The Unknown Girl

The Unknown Girl is the latest film from the Belgian Dardenne brothers, those purveyors of social realism who achieved critical and commercial acclaim most recently for their 2014 film Two Days, One Night, which starred Marion Cotillard as Sandra, a young woman who, following an absence from work due to mental illness, found herself battling to return to her job and calling upon her colleagues for help. Like that film, The Unknown Girl places a similarly determined young woman, in the shape of a compelling Adèle Haenel, on an all consuming quest – in this case an attempt to learn the identity of the eponymous character.

Haenel stars as Dr Jenny Davin, a young GP who is working as a locum at a modest practice in the shabby district of Liège. Jenny is an efficient professional woman of ambition; we know this because she works her houseman Julien hard in an effort to ensure he will be the best doctor possible, and because she’s also about to make the great leap to the Kennedy Centre, a much smarter and more prestigious practice. After a long day at work, Jenny is warning Julien against becoming too emotionally involved with the patients in his care when the intercom to the front door sounds to signify a caller wishes to use the surgery. Jenny, distracted by a phone call with her new employers and irritated by Julien’s sensitivity, tells the houseman to ignore the caller as they are already an hour over the practice’s working hours for that day. It’s a decision that will come to haunt Jenny for the rest of the film.

The following day, the body of an unidentified young black girl with a head injury is found on the banks of the Meuse. Security camera footage shows that it was this deceased girl who had called on the surgery, seeking Jenny’s help, before she was injured. But no one at the surgery knows who this young girl was. Wracked with guilt and possessing a strong social conscience, Jenny resolves to find out the girl’s identity and ensure she receives a proper burial rather than the fate of a lonely, unmarked grave that would otherwise await her.

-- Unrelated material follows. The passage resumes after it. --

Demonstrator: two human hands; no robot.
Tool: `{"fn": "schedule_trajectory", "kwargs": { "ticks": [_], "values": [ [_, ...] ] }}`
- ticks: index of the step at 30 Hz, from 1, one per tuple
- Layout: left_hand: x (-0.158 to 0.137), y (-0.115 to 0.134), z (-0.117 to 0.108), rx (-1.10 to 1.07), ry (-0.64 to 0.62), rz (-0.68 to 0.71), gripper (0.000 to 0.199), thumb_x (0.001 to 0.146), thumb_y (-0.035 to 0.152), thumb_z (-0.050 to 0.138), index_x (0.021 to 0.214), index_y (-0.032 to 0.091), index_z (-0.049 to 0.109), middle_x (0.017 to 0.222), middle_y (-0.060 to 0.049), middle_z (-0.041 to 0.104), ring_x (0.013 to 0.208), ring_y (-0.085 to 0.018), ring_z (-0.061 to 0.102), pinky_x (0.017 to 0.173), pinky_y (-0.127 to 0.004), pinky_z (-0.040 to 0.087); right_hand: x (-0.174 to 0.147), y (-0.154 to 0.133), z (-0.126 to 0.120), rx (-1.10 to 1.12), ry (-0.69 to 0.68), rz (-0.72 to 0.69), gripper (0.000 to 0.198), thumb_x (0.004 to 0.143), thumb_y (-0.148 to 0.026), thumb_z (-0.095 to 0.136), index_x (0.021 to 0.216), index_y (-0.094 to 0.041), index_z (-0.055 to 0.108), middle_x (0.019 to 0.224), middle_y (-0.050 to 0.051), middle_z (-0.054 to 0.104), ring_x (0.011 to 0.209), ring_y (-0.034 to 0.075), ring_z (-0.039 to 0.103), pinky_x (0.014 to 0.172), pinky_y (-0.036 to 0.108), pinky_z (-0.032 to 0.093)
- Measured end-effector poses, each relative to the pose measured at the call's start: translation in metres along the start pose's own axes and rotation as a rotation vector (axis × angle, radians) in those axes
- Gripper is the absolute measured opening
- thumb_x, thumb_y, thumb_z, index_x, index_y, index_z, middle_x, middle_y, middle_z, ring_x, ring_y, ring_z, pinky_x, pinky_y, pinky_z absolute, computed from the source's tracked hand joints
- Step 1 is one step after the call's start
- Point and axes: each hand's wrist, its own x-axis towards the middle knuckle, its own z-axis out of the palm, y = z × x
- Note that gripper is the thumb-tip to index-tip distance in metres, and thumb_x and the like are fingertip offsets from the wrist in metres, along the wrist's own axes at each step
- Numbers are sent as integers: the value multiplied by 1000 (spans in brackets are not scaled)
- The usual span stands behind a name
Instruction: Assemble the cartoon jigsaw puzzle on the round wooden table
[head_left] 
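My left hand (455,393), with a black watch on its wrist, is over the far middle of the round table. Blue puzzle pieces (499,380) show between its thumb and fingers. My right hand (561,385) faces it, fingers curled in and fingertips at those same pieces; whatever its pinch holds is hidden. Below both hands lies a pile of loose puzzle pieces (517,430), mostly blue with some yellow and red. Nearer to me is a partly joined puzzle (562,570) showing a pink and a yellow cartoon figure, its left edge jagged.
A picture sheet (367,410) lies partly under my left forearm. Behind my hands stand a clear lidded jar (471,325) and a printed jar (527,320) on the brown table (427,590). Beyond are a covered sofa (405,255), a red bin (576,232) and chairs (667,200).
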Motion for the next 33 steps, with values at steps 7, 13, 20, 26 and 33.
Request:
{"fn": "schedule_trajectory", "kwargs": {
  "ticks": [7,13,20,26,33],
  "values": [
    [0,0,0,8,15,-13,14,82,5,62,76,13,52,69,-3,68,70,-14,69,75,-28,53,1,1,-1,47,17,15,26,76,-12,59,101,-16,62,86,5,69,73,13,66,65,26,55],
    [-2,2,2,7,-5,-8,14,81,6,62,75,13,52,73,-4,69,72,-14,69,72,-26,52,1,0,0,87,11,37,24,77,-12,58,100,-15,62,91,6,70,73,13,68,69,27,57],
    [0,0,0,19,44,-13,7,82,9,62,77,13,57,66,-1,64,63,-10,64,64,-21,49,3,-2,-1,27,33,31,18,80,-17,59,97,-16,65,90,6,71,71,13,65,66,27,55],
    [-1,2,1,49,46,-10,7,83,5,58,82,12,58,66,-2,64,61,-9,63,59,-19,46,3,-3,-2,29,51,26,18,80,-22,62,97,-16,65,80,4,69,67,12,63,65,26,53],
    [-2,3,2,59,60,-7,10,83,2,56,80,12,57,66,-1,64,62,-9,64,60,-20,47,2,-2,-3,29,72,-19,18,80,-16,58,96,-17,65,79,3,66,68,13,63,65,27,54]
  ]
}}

Turning investigator, she begins to ask the town and soon realises that the answer may lie with some of her patients. However, it is clear that some of them lack the same sense of social conscience, moral duty or just plain guilt, that she displays. Jenny’s quest has a distinctive effect on her character; in immersing herself deep within the community, she begins to consider the social ailments of those who call upon the surgery, and the way secrets can work against a person like a crippling virus. These problems are ones which cannot be identified via a medical dictionary or solved by a prescription, but are clearly just as serious and in need of her help as any other ills. It is the titular unknown girl then who serves as a wake up call for Jenny – perhaps reminding her of the reason why she entered medicine in the first place. With this new commitment and the desire to find the truth, it isn’t long before Jenny turns down her contract with the swanky Kennedy Centre in order to stay on at the run-down Liège practice. In contrast, the events of that evening seem to have the opposite effect on Julien who feels that he can no longer practice medicine or complete his studies. Therefore, Jenny must commit to a secondary quest in an effort to change his mind and prove to him that it perhaps isn’t really possible or indeed wise to truly dissociate their emotions when dealing with people.

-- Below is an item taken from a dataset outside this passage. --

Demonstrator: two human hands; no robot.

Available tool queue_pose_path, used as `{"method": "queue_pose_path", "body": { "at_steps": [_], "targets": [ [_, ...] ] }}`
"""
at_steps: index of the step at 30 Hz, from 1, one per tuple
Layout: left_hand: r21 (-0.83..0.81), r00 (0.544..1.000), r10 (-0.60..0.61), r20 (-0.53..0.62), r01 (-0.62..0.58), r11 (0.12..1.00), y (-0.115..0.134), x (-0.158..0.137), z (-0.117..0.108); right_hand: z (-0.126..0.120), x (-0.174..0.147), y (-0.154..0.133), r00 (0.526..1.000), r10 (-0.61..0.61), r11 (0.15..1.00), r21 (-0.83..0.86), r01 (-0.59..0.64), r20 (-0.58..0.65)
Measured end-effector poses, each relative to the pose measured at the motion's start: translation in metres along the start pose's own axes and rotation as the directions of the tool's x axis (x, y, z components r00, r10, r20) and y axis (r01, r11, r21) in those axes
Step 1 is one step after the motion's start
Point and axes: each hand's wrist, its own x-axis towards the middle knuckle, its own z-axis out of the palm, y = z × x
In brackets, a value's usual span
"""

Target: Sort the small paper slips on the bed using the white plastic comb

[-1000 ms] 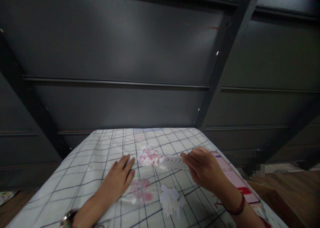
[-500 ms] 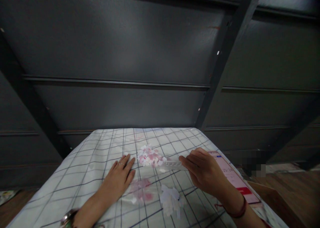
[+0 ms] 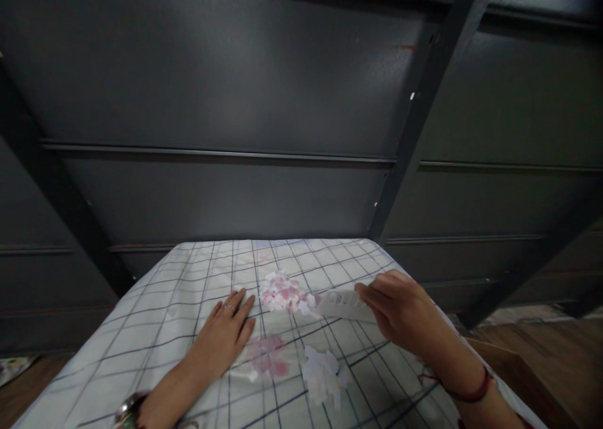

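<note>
My left hand point(image 3: 226, 328) lies flat on the checked tablecloth point(image 3: 155, 316), fingers stretched out and holding nothing. To its right is a heap of small white and pink paper-like pieces point(image 3: 282, 291). In my right hand point(image 3: 400, 309), fingers pinched together, is a pale translucent strip point(image 3: 343, 304) with a row of small marks. Its left end reaches the heap's right edge. Nearer to me lie a clear film with pink patches point(image 3: 268, 357) and a loose pile of white pieces point(image 3: 324, 374). What these pieces are exactly is too blurred to tell.
A dark panelled wall point(image 3: 230, 196) rises right behind the table's far edge. Past the table's right edge, a brown cardboard box point(image 3: 518, 369) stands low by the wooden floor point(image 3: 556, 341).
My right hand has moved right, drawing the strip with it, and the strip shows more broadly. The phone at the right is no longer visible. My left hand has stayed in place.
</note>
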Motion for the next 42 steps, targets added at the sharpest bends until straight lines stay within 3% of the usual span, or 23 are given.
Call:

 If you’re thinking this plot may sound a little slight, the kind of thing that might trouble the odd two-parter of daytime soap Doctors, then you’d be right. There isn’t an awful lot more to The Unknown Girl than the details I have laid out. But there’s nothing wrong with that kind of content, especially when the quality is leaps and bounds above any generic medical soap and the message of community and solidarity is so integral. For a start, the now traditional hand held camerawork and naturalistic lighting employed by the Dardenne brothers is once again on display here to satisfying effect, leaving audiences feeling like voyeurs of real situations or at the very least viewers of a day-in-the-life documentary.

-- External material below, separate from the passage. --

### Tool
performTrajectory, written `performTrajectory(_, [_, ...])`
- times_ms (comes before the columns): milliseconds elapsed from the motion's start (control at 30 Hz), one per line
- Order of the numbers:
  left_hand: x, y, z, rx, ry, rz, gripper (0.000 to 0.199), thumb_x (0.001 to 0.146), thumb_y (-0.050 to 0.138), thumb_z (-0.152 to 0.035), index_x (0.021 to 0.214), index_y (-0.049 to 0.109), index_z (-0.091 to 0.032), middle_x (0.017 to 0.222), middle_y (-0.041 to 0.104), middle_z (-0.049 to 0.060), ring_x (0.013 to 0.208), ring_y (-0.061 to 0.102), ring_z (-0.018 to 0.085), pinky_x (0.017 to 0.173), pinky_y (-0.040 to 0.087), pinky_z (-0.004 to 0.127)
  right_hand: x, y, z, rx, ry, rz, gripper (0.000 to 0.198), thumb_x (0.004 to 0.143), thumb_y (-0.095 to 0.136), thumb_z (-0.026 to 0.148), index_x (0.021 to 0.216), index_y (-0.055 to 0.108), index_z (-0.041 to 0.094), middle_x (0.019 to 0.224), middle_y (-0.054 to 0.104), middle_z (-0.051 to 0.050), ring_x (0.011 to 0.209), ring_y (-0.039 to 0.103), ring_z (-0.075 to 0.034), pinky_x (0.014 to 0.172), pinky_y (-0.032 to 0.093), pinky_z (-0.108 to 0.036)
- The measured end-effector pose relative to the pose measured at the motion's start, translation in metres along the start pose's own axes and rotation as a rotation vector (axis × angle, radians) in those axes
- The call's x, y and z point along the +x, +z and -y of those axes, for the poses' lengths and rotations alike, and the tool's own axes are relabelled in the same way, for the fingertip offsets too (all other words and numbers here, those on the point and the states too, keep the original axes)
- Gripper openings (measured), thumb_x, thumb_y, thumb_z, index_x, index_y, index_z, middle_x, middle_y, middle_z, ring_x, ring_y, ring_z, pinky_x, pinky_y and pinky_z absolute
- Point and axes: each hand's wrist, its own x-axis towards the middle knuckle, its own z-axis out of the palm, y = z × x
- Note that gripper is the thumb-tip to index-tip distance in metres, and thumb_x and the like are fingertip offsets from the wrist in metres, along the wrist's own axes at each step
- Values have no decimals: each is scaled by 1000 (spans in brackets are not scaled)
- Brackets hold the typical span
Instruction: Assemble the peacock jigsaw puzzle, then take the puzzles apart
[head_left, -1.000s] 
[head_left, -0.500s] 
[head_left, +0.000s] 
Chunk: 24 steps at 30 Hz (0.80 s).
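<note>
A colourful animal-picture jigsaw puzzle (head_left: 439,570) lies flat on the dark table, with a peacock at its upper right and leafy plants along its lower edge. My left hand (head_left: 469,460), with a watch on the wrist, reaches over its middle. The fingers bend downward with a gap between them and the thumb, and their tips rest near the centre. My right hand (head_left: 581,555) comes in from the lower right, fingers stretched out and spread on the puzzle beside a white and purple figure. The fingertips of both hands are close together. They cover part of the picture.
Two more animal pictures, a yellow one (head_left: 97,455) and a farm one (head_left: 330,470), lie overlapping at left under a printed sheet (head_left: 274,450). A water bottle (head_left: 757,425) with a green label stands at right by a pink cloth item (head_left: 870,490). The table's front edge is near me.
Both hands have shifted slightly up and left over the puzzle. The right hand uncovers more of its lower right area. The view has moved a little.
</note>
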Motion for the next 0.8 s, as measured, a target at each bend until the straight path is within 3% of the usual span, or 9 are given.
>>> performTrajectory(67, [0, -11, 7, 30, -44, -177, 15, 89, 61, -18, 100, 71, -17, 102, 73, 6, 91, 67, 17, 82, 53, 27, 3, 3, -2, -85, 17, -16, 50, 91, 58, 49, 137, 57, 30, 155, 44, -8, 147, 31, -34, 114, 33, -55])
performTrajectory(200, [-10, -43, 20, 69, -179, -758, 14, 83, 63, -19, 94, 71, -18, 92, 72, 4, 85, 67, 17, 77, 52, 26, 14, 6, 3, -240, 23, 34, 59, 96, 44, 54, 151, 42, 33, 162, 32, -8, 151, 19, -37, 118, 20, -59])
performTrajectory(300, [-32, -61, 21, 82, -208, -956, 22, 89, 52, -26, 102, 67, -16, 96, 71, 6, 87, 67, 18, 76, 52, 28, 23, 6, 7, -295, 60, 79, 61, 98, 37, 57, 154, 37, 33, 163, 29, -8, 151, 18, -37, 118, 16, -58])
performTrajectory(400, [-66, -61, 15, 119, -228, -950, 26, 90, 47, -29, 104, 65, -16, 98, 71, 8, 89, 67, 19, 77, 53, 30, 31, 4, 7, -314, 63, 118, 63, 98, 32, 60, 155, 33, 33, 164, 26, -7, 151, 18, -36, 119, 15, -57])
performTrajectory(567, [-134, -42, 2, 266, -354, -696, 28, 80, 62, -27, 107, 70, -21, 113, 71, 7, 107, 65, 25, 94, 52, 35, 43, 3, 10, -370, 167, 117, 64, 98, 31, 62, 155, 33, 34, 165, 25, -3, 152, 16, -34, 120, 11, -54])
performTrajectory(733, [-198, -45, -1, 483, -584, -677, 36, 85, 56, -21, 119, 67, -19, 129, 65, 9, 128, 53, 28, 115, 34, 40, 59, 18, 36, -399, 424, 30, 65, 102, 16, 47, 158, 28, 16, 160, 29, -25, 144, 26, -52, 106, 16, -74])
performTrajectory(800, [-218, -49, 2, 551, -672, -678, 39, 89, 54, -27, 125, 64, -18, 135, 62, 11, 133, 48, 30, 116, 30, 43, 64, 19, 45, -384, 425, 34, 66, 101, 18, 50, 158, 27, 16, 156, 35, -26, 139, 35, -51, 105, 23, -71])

 This realistic intensity is further accomplished by the naturalistic acting style of all involved but, in reality, this is Adèle Haenel’s film and she should receive the appropriate credit for creating such a well-rounded, sympathetic and believable person as she makes the change from a slight cold fish to dedicated and courageous searcher of the truth in the most imperceptible of ways. It’s easy to imagine the same kind of characterisation in a Hollywood movie, ramped up to eleven, showing us a hard nosed professional woman at the start of the movie who is slowly softened and brought in touch with her conscience over the course of her ‘journey’ across the film. But that’s Hollywood, and thankfully the Dardenne brothers fish in much more realistic waters.